*** DATA TO USE ***

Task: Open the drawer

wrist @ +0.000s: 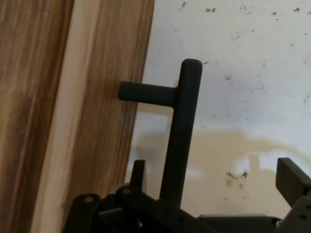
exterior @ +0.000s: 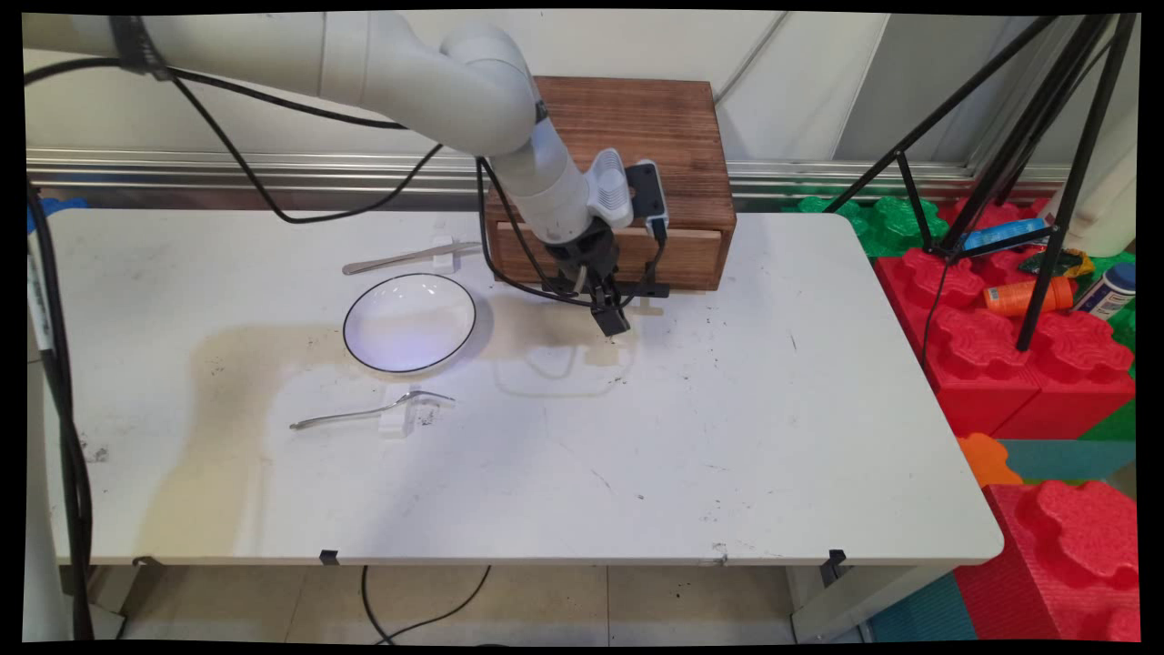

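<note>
A brown wooden box (exterior: 637,146) stands at the back of the white table (exterior: 727,437), with a drawer front (exterior: 691,256) facing the near side. A black T-shaped handle (exterior: 647,291) sticks out of the drawer. My black gripper (exterior: 611,317) hangs low in front of the drawer, right at that handle. In the hand view the handle bar (wrist: 182,136) runs up between my fingers, close to the left fingertip (wrist: 138,170) and well apart from the right one (wrist: 291,179). The gripper (wrist: 214,174) is open around the bar, and the drawer front (wrist: 104,97) looks closed.
A white plate with a black rim (exterior: 409,322) lies left of the gripper. A metal utensil (exterior: 409,258) rests behind it and a fork (exterior: 368,414) in front, each on a small white holder. Black tripod legs (exterior: 1046,227) and red foam blocks (exterior: 1028,364) stand beyond the table's right edge.
</note>
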`<state>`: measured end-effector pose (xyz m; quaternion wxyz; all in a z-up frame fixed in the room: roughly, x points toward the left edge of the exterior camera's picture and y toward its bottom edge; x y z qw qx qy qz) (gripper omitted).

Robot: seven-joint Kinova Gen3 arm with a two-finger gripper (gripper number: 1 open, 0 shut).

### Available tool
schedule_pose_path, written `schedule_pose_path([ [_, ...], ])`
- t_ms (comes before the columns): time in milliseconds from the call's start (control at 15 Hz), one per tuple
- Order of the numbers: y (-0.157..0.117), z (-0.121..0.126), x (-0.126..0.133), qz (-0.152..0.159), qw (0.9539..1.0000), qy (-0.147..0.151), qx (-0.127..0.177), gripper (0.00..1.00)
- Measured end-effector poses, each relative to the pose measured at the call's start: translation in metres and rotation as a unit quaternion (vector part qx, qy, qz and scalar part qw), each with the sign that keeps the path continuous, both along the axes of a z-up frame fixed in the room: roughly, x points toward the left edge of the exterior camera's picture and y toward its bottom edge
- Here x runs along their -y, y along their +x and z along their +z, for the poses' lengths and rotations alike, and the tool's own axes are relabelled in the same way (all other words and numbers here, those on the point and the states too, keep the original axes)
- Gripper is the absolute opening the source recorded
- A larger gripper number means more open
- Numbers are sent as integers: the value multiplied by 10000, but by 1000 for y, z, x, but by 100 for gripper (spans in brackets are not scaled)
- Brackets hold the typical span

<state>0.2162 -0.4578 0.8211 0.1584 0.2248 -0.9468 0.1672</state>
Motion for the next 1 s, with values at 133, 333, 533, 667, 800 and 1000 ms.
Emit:
schedule_pose_path([
  [133,-2,-5,3,-23,10000,41,18,100],
  [333,-4,-12,5,-54,9999,100,51,100],
  [533,-5,-15,3,-83,9998,164,88,100],
  [667,-6,-16,-2,-106,9997,203,111,100],
  [800,-7,-17,-9,-140,9995,250,131,100],
  [1000,-7,-17,-19,-189,9992,312,154,100],
])
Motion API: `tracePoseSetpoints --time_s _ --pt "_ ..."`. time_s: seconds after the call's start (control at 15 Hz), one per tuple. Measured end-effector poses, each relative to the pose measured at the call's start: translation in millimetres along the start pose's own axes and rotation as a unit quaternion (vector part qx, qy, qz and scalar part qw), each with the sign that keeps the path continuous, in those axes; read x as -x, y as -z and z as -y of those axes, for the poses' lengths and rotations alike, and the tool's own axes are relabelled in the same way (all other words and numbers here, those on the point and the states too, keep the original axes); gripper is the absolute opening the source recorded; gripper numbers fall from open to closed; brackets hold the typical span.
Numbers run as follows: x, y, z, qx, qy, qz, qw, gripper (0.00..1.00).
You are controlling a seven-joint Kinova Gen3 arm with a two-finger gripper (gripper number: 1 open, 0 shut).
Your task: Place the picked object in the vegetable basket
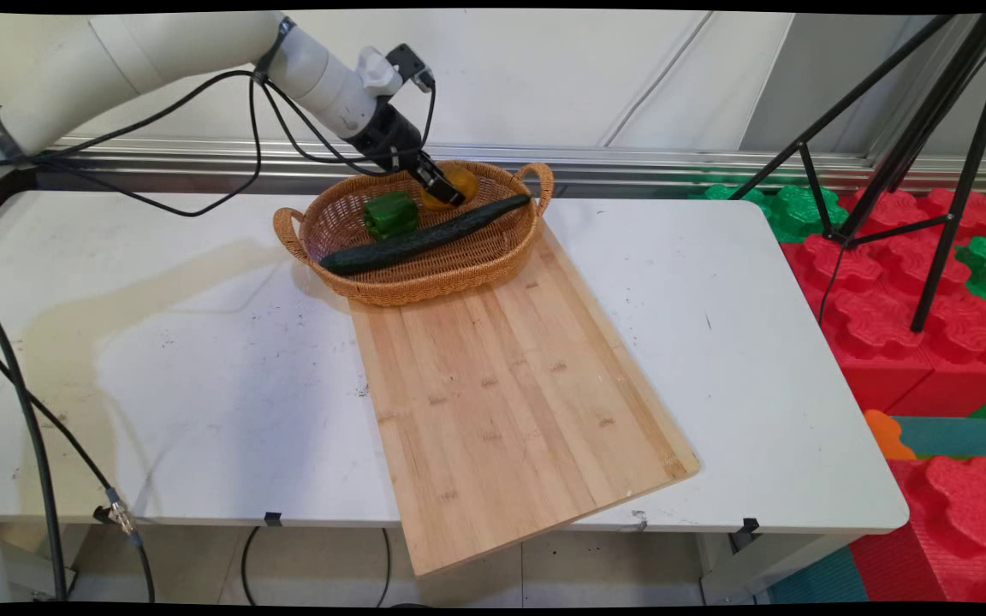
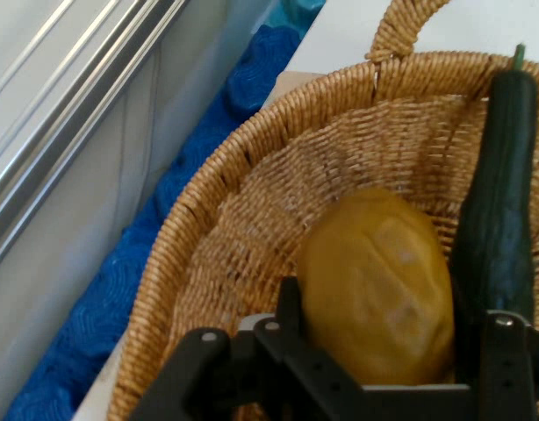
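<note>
White table (image 1: 159, 342) carries a woven oval wicker basket with two loop handles (image 1: 390, 287) at its far middle, basket sitting on the far end of a long pale bamboo cutting board (image 1: 501, 402) that runs toward the near edge and overhangs it. Inside the basket, left to right: a green bell pepper (image 1: 391, 215) toward the left-centre, a long dark green cucumber (image 1: 424, 236) lying diagonally from the near-left wall to the far-right rim, and a rounded yellow-orange pepper (image 1: 457, 184) at the far side, just behind the cucumber. Black two-finger gripper (image 1: 444, 190) reaches down into the basket from the upper left, right at the yellow-orange pepper. In the hand view the gripper (image 2: 384, 351) has its fingers spread to either side of that pepper (image 2: 379, 285), bracketing it; can't tell if the pads touch it. Cucumber (image 2: 502, 219) lies just beside the pepper, against the basket wall (image 2: 252, 219). Right of the table: black tripod legs (image 1: 929, 154) over red and green foam blocks (image 1: 904, 282).
</note>
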Motion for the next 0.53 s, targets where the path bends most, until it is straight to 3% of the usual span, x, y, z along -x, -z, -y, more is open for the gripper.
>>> tracePoseSetpoints --time_s 0.2,0.27,0.53 --pt "-1.0 -7.2 2.7 -0.001 -0.02 0.004 0.9998 0.0" --pt "-1.0 -8.8 3.6 -0.001 -0.026 0.004 0.9996 1.0" --pt "-1.1 -10.4 6.4 -0.003 -0.048 0.004 0.9988 1.0"
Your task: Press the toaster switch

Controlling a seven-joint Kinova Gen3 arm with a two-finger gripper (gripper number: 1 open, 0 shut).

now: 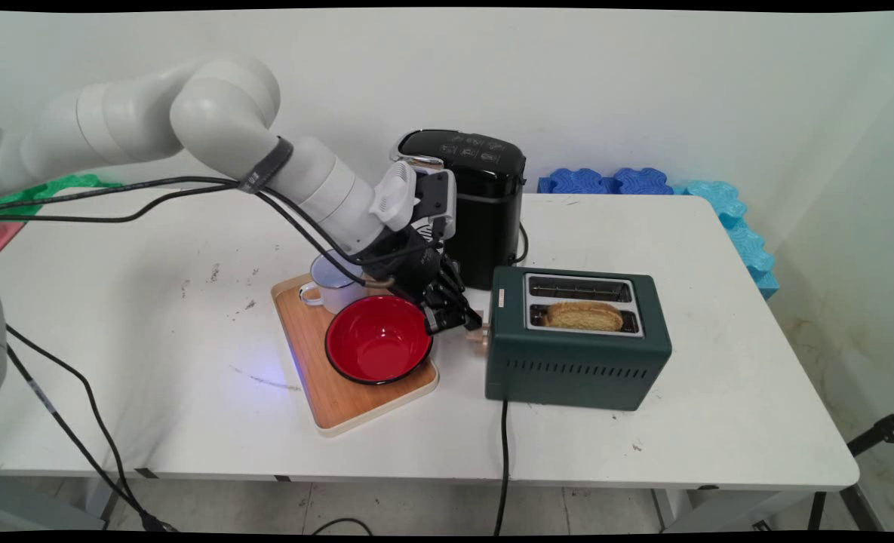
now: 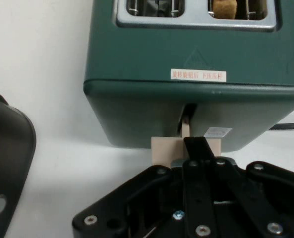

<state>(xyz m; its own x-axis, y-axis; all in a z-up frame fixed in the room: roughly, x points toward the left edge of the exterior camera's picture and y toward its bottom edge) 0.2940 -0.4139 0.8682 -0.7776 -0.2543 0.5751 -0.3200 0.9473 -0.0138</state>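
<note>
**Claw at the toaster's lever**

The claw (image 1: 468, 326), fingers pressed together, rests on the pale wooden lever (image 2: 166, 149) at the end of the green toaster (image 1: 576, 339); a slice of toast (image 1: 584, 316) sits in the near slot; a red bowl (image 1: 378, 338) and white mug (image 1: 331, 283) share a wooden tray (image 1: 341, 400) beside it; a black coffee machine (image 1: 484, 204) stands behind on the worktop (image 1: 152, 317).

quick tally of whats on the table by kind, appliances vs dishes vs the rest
Appliances: 2, the dark green two-slot toaster and the black coffee machine
Dishes: 2, the red round bowl and the white enamel mug
Boards: 1, the wooden tray
Food: 1, the toast slice
Total: 6
</note>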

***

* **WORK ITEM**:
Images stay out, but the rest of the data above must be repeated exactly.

* **OUTPUT BELOW**:
Task: Open the drawer

wrist @ +0.000s: 
exterior @ +0.000s: 

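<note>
A brown wooden box (exterior: 637,146) stands at the back of the white table (exterior: 727,437), with a drawer front (exterior: 691,256) facing the near side. A black T-shaped handle (exterior: 647,291) sticks out of the drawer. My black gripper (exterior: 611,317) hangs low in front of the drawer, right at that handle. In the hand view the handle bar (wrist: 182,136) runs up between my fingers, close to the left fingertip (wrist: 138,170) and well apart from the right one (wrist: 291,179). The gripper (wrist: 214,174) is open around the bar, and the drawer front (wrist: 104,97) looks closed.
A white plate with a black rim (exterior: 409,322) lies left of the gripper. A metal utensil (exterior: 409,258) rests behind it and a fork (exterior: 368,414) in front, each on a small white holder. Black tripod legs (exterior: 1046,227) and red foam blocks (exterior: 1028,364) stand beyond the table's right edge.
</note>
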`<state>`: measured end-effector pose (xyz m; quaternion wxyz; all in a z-up frame fixed in the room: roughly, x points toward the left edge of the exterior camera's picture and y toward its bottom edge; x y z qw qx qy qz) (gripper omitted).

Robot: seven-joint Kinova Gen3 arm with a two-finger gripper (gripper number: 1 open, 0 shut).

### Available tool
schedule_pose_path, written `schedule_pose_path([ [_, ...], ])`
- t_ms (comes before the columns): time in milliseconds from the call's start (control at 15 Hz), one per tuple
- Order of the numbers: y (-0.157..0.117), z (-0.121..0.126), x (-0.126..0.133), qz (-0.152..0.159), qw (0.9539..1.0000), qy (-0.147..0.151), qx (-0.127..0.177), gripper (0.00..1.00)
- Measured end-effector poses, each relative to the pose measured at the call's start: translation in metres and rotation as a unit quaternion (vector part qx, qy, qz and scalar part qw), each with the sign that keeps the path continuous, both along the axes of a z-up frame fixed in the room: roughly, x points toward the left edge of the exterior camera's picture and y toward its bottom edge
- Here x runs along their -y, y along their +x and z along their +z, for the poses' lengths and rotations alike, and the tool's own axes are relabelled in the same way (all other words and numbers here, those on the point and the states too, keep the original axes)
- Gripper is the absolute opening the source recorded
- A larger gripper number means more open
- Numbers are sent as integers: the value multiplied by 10000, but by 1000 for y, z, x, but by 100 for gripper (spans in brackets are not scaled)
- Brackets hold the typical span

<state>0.2162 -0.4578 0.8211 0.1584 0.2248 -0.9468 0.1672</state>
Motion for the next 1 s, with values at 133, 333, 533, 667, 800 and 1000 ms.
Emit:
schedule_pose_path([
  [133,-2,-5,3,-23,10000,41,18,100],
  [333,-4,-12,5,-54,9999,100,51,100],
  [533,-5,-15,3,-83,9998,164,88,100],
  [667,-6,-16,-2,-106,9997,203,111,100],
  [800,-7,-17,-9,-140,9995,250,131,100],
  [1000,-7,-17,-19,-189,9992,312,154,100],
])
Motion API: `tracePoseSetpoints --time_s _ --pt "_ ..."`. time_s: seconds after the call's start (control at 15 Hz), one per tuple. Measured end-effector poses, each relative to the pose measured at the call's start: translation in millimetres along the start pose's own axes and rotation as a unit quaternion (vector part qx, qy, qz and scalar part qw), each with the sign that keeps the path continuous, in those axes; read x as -x, y as -z and z as -y of those axes, for the poses' lengths and rotations alike, and the tool's own axes are relabelled in the same way (all other words and numbers here, those on the point and the states too, keep the original axes); gripper is the absolute opening the source recorded; gripper numbers fall from open to closed; brackets hold the typical span.
Numbers run as follows: x, y, z, qx, qy, qz, qw, gripper (0.00..1.00).
You are controlling a seven-joint Kinova Gen3 arm with a two-finger gripper (gripper number: 1 open, 0 shut).
Your task: Place the picked object in the vegetable basket
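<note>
White table (image 1: 159, 342) carries a woven oval wicker basket with two loop handles (image 1: 390, 287) at its far middle, basket sitting on the far end of a long pale bamboo cutting board (image 1: 501, 402) that runs toward the near edge and overhangs it. Inside the basket, left to right: a green bell pepper (image 1: 391, 215) toward the left-centre, a long dark green cucumber (image 1: 424, 236) lying diagonally from the near-left wall to the far-right rim, and a rounded yellow-orange pepper (image 1: 457, 184) at the far side, just behind the cucumber. Black two-finger gripper (image 1: 444, 190) reaches down into the basket from the upper left, right at the yellow-orange pepper. In the hand view the gripper (image 2: 384, 351) has its fingers spread to either side of that pepper (image 2: 379, 285), bracketing it; can't tell if the pads touch it. Cucumber (image 2: 502, 219) lies just beside the pepper, against the basket wall (image 2: 252, 219). Right of the table: black tripod legs (image 1: 929, 154) over red and green foam blocks (image 1: 904, 282).
</note>
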Motion for the next 0.53 s, targets where the path bends most, until it is straight to 3% of the usual span, x, y, z along -x, -z, -y, more is open for the gripper.
>>> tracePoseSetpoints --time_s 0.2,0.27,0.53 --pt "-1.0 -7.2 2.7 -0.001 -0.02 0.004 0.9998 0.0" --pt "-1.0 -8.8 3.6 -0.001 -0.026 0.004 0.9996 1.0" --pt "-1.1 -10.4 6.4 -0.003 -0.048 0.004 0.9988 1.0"
Your task: Press the toaster switch

Controlling a seven-joint Kinova Gen3 arm with a two-finger gripper (gripper number: 1 open, 0 shut).

now: 
now: 

<state>(xyz m; its own x-axis, y-axis; all in a z-up frame fixed in the room: roughly, x points toward the left edge of the exterior camera's picture and y toward its bottom edge) 0.2940 -0.4139 0.8682 -0.7776 -0.2543 0.5751 -0.3200 0.9473 -0.0138</state>
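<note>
**Claw at the toaster's lever**

The claw (image 1: 468, 326), fingers pressed together, rests on the pale wooden lever (image 2: 166, 149) at the end of the green toaster (image 1: 576, 339); a slice of toast (image 1: 584, 316) sits in the near slot; a red bowl (image 1: 378, 338) and white mug (image 1: 331, 283) share a wooden tray (image 1: 341, 400) beside it; a black coffee machine (image 1: 484, 204) stands behind on the worktop (image 1: 152, 317).

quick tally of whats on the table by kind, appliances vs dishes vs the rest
Appliances: 2, the dark green two-slot toaster and the black coffee machine
Dishes: 2, the red round bowl and the white enamel mug
Boards: 1, the wooden tray
Food: 1, the toast slice
Total: 6
</note>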

No more output will be produced for this exercise.